* [PROBLEM]: Starting with the line that holds "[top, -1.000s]" and stopping after the line that holds "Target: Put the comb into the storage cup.", repeat the lines below word for word, without the pictures.

[Stored records]
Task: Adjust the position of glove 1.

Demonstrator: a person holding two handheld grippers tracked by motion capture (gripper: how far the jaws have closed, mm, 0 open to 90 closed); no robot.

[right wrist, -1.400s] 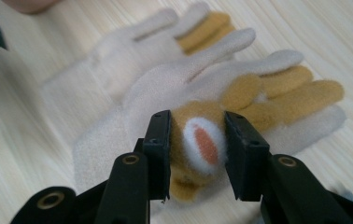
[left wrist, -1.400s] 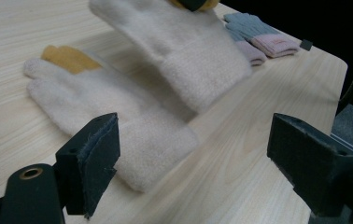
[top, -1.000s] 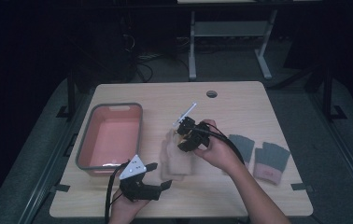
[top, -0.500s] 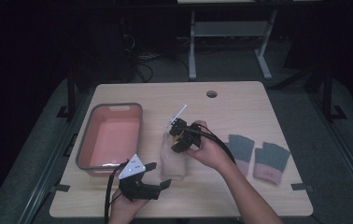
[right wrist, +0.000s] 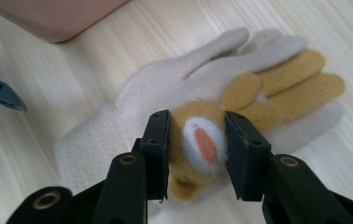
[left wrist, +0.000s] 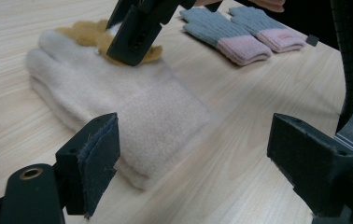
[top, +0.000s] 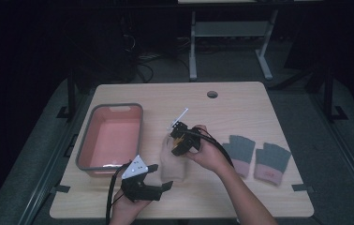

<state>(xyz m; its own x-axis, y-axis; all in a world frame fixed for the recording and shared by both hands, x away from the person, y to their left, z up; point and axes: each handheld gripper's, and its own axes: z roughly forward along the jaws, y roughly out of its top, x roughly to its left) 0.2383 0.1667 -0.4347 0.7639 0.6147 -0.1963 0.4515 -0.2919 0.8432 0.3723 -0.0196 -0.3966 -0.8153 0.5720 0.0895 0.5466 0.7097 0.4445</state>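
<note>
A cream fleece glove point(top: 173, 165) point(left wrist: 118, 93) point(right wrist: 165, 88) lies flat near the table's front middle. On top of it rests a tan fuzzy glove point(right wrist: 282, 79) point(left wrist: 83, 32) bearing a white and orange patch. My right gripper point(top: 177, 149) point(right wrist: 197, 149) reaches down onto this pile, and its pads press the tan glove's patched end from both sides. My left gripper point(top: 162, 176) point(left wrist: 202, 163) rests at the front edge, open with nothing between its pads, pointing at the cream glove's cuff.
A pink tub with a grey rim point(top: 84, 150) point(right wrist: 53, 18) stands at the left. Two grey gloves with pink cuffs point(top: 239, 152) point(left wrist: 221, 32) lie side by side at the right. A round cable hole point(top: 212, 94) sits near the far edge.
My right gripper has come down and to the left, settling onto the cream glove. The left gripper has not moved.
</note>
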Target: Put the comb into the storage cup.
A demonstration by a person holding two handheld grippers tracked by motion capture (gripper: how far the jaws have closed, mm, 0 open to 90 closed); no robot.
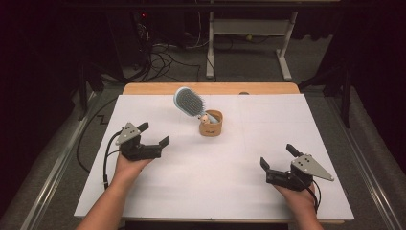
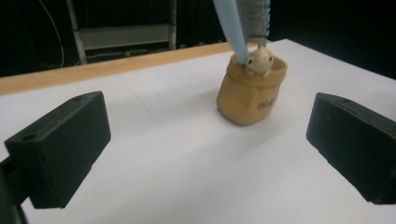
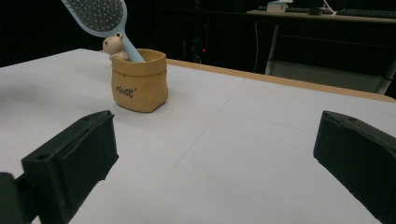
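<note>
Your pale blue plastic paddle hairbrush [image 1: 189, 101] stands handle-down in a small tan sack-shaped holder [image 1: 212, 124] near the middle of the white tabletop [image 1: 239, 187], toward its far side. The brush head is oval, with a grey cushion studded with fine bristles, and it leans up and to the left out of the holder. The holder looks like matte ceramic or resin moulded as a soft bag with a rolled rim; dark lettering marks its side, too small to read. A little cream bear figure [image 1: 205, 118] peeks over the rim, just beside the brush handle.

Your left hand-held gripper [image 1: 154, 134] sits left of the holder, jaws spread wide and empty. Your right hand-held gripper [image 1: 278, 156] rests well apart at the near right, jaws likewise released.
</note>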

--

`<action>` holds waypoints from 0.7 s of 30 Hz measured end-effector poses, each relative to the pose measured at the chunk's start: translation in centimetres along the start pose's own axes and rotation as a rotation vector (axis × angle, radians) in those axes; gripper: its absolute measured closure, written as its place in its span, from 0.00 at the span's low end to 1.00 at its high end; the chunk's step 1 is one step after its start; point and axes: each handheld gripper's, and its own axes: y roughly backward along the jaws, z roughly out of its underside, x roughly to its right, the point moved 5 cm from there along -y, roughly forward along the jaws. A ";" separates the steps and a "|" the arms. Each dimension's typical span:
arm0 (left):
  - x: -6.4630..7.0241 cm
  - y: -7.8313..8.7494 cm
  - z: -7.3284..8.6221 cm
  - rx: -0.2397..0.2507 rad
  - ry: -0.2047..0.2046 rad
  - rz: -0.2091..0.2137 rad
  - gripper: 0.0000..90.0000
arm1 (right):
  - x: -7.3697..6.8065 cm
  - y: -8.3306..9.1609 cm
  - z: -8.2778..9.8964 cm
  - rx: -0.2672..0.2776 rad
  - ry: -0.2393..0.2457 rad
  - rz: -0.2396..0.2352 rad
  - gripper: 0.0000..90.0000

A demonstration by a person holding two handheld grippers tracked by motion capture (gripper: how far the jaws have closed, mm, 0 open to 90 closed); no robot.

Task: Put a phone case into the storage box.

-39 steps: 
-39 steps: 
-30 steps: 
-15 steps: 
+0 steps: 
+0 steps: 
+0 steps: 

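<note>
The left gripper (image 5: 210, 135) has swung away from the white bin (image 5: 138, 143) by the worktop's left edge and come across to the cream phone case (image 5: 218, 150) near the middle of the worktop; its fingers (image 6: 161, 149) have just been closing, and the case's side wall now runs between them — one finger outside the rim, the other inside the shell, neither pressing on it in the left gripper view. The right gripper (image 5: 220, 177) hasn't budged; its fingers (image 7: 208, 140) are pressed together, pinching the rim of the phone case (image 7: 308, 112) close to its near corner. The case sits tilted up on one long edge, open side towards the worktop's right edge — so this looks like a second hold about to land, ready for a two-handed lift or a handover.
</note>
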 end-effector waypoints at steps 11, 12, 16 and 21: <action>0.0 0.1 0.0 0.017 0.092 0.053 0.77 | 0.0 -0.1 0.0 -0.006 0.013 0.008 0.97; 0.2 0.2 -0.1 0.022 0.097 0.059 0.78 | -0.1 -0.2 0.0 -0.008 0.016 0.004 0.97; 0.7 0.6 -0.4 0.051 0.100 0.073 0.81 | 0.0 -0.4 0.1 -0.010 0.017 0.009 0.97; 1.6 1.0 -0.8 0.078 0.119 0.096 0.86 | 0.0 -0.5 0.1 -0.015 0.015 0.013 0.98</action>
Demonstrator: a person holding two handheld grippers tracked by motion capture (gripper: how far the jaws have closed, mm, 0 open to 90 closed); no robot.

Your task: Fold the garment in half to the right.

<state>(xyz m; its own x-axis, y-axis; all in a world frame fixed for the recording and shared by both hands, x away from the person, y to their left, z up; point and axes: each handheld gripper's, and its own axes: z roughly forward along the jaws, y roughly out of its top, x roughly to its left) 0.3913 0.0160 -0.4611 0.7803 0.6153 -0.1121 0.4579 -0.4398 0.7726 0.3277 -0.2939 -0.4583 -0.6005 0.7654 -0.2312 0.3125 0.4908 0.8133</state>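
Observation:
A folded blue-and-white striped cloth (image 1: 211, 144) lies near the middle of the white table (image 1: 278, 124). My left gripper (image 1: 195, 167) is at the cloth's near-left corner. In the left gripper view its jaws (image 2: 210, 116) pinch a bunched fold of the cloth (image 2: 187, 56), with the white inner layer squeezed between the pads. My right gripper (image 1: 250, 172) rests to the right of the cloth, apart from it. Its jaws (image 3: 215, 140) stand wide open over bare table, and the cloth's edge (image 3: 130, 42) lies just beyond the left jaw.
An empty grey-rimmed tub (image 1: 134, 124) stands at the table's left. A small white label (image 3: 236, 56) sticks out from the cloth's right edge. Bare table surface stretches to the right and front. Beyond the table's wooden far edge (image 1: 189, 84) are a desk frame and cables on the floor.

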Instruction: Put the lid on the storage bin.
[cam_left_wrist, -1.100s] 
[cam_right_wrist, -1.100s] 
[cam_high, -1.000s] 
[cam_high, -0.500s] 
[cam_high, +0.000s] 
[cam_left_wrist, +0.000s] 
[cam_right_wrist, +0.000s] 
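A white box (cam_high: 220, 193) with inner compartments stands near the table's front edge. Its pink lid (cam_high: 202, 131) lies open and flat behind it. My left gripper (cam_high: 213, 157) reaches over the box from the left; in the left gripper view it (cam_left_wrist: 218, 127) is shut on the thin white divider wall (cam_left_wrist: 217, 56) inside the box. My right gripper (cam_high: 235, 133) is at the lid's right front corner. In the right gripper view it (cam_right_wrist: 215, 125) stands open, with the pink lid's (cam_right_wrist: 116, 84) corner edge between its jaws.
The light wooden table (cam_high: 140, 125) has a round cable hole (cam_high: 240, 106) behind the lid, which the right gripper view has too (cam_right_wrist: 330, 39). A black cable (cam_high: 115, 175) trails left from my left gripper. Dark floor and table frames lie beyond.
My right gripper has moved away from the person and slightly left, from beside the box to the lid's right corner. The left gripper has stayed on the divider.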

* [TASK OUTPUT]:
[top, -1.000s] 
[top, -0.500s] 
[right wrist, +0.000s] 
[left wrist, +0.000s] 
[top, +0.000s] 

<state>(xyz m; its own x-axis, y-axis; all in a world frame fixed for the recording and shared by both hands, x away from the person, y to their left, z up; point and axes: each handheld gripper's, and its own axes: z roughly forward along the jaws, y roughly out of its top, x roughly to its left) 0.2383 0.1667 -0.4347 0.7639 0.6147 -0.1963 0.4515 -0.2919 0.8432 0.3723 -0.0196 -0.3966 -0.8153 0.5720 0.0895 0.5466 0.7097 0.4445</state>
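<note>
A cream fleece glove point(top: 173, 165) point(left wrist: 118, 93) point(right wrist: 165, 88) lies flat near the table's front middle. On top of it rests a tan fuzzy glove point(right wrist: 282, 79) point(left wrist: 83, 32) bearing a white and orange patch. My right gripper point(top: 177, 149) point(right wrist: 197, 149) reaches down onto this pile, and its pads press the tan glove's patched end from both sides. My left gripper point(top: 162, 176) point(left wrist: 202, 163) rests at the front edge, open with nothing between its pads, pointing at the cream glove's cuff.
A pink tub with a grey rim point(top: 84, 150) point(right wrist: 53, 18) stands at the left. Two grey gloves with pink cuffs point(top: 239, 152) point(left wrist: 221, 32) lie side by side at the right. A round cable hole point(top: 212, 94) sits near the far edge.
My right gripper has come down and to the left, settling onto the cream glove. The left gripper has not moved.
</note>
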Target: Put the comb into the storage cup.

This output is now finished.